# [WHAT IS BEING ASKED]
In the data below, find the line that contains "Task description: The" and the line that contains "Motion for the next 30". Copy both, plus every line between them, exactly.

# [RECORDS FOR THIS EXERCISE]
---------------

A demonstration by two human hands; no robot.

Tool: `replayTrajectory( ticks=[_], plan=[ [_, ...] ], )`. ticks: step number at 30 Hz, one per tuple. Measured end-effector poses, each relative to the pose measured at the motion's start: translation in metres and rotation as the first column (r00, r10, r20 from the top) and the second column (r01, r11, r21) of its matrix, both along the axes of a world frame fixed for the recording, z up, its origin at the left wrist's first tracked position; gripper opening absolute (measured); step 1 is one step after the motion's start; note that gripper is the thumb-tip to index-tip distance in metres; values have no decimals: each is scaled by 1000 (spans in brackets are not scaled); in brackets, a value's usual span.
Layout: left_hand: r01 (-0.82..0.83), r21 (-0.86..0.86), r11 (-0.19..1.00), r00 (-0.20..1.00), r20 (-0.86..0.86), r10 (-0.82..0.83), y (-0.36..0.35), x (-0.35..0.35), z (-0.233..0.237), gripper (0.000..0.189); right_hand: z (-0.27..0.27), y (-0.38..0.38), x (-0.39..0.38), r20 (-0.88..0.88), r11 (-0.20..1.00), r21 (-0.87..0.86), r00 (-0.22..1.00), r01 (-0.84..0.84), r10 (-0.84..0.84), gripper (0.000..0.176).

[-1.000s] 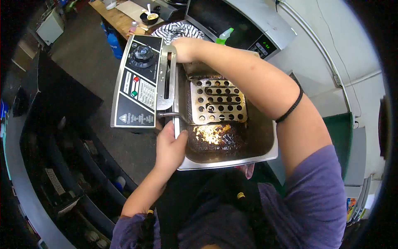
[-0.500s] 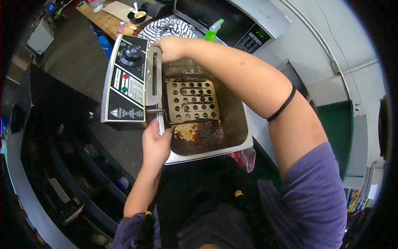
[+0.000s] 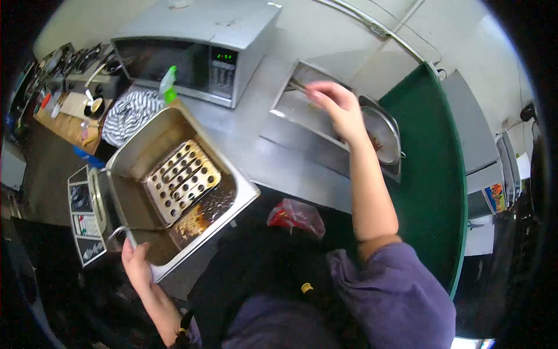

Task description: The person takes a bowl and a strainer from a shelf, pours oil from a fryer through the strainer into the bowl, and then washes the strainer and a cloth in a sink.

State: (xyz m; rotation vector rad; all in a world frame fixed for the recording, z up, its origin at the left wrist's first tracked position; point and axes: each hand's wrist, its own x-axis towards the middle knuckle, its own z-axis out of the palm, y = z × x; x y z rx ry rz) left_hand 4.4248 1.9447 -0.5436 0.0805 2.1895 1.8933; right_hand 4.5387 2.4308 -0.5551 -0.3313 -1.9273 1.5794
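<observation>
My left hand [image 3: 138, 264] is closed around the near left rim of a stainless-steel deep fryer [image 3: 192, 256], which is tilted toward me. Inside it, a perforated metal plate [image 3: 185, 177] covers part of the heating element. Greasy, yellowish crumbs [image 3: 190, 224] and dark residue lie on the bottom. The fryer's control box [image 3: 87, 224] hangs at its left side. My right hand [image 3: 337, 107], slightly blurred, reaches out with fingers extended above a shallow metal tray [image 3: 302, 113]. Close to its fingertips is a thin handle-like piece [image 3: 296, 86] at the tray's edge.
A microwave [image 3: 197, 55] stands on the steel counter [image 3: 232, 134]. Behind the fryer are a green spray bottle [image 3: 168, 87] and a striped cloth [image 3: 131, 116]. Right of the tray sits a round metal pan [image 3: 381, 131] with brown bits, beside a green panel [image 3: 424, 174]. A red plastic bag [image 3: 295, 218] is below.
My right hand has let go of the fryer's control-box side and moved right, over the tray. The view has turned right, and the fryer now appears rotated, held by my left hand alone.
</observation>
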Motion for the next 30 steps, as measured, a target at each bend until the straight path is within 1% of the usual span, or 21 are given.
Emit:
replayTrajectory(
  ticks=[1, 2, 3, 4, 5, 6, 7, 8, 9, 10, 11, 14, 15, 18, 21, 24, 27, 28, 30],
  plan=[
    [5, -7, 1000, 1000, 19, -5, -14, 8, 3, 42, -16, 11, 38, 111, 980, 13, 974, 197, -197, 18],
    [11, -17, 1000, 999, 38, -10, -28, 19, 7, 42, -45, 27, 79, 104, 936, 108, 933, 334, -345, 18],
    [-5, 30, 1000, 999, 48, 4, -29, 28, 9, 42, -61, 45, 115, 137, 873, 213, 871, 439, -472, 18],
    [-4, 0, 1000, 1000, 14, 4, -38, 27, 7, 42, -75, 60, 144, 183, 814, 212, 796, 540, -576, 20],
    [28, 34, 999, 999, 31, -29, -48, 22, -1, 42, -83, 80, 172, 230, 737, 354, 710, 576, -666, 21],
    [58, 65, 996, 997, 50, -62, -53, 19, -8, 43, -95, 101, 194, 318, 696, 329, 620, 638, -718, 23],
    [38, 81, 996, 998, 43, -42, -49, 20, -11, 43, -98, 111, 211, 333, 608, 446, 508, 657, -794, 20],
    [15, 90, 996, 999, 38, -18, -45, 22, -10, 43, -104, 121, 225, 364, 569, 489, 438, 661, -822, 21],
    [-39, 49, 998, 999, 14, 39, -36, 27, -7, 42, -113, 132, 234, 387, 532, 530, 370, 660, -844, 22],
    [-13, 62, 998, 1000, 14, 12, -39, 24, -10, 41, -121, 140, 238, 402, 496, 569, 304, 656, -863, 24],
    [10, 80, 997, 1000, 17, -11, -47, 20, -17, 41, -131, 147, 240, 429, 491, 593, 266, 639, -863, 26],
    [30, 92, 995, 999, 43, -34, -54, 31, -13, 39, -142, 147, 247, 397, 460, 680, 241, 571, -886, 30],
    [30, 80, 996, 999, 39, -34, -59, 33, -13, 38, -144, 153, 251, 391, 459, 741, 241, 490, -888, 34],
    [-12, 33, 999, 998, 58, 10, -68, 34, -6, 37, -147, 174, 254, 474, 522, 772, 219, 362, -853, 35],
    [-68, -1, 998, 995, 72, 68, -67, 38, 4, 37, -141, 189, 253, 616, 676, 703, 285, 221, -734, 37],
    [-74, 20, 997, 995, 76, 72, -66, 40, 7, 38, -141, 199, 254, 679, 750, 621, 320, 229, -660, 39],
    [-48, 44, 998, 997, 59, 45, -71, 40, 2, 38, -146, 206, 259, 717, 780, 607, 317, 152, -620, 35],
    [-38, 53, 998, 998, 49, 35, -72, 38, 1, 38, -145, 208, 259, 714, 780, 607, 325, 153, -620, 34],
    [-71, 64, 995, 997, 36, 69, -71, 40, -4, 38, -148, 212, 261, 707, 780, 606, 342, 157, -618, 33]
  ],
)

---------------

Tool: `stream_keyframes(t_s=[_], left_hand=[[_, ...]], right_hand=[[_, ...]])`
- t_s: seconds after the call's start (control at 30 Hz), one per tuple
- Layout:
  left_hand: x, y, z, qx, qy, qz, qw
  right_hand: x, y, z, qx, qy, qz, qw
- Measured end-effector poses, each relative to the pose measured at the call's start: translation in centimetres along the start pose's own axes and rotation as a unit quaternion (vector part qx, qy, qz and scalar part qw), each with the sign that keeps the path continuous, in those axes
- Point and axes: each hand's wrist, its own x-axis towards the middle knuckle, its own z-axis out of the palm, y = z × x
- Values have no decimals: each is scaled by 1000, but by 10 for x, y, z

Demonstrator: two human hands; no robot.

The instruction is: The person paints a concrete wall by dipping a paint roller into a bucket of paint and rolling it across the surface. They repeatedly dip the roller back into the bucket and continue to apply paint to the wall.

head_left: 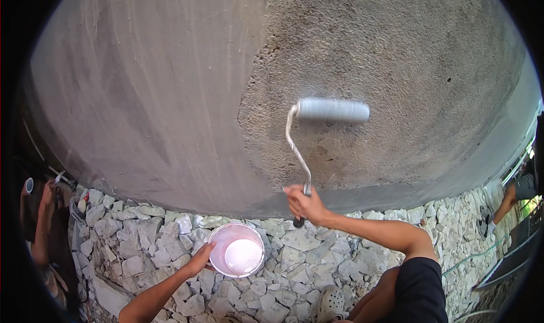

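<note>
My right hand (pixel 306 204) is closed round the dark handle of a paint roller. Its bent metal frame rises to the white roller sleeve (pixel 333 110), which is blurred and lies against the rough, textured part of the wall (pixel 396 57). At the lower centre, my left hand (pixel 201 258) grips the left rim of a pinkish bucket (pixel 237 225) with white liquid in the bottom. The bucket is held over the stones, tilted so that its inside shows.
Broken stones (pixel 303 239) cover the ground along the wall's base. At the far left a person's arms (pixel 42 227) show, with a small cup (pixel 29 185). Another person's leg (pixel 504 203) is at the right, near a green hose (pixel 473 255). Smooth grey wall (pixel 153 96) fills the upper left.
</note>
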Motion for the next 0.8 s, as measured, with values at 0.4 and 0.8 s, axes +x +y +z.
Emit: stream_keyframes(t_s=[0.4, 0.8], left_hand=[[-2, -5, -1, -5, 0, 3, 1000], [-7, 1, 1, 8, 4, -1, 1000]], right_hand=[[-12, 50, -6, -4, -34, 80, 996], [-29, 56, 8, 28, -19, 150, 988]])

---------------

# [EXERCISE OUTPUT]
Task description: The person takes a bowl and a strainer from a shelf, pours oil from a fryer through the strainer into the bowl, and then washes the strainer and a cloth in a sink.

State: (xyz m; rotation vector rad; all in a world frame fixed for the recording, z up, its origin at the left wrist's first tracked position; point and axes: each hand's wrist, its own x-axis towards the middle knuckle, its own z-axis out of the palm, y = z × x; x y z rx ry rz) left_hand 4.4248 1.9447 -0.5436 0.0805 2.1895 1.8933; right_hand 4.5387 2.4308 -0.5551 -0.3313 -1.9273 1.5794
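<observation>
My left hand [image 3: 138, 264] is closed around the near left rim of a stainless-steel deep fryer [image 3: 192, 256], which is tilted toward me. Inside it, a perforated metal plate [image 3: 185, 177] covers part of the heating element. Greasy, yellowish crumbs [image 3: 190, 224] and dark residue lie on the bottom. The fryer's control box [image 3: 87, 224] hangs at its left side. My right hand [image 3: 337, 107], slightly blurred, reaches out with fingers extended above a shallow metal tray [image 3: 302, 113]. Close to its fingertips is a thin handle-like piece [image 3: 296, 86] at the tray's edge.
A microwave [image 3: 197, 55] stands on the steel counter [image 3: 232, 134]. Behind the fryer are a green spray bottle [image 3: 168, 87] and a striped cloth [image 3: 131, 116]. Right of the tray sits a round metal pan [image 3: 381, 131] with brown bits, beside a green panel [image 3: 424, 174]. A red plastic bag [image 3: 295, 218] is below.
My right hand has let go of the fryer's control-box side and moved right, over the tray. The view has turned right, and the fryer now appears rotated, held by my left hand alone.
</observation>
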Motion for the next 30 steps, as measured, a target at each bend until the straight path is within 1% of the usual span, or 21 are given.

That was the complete answer.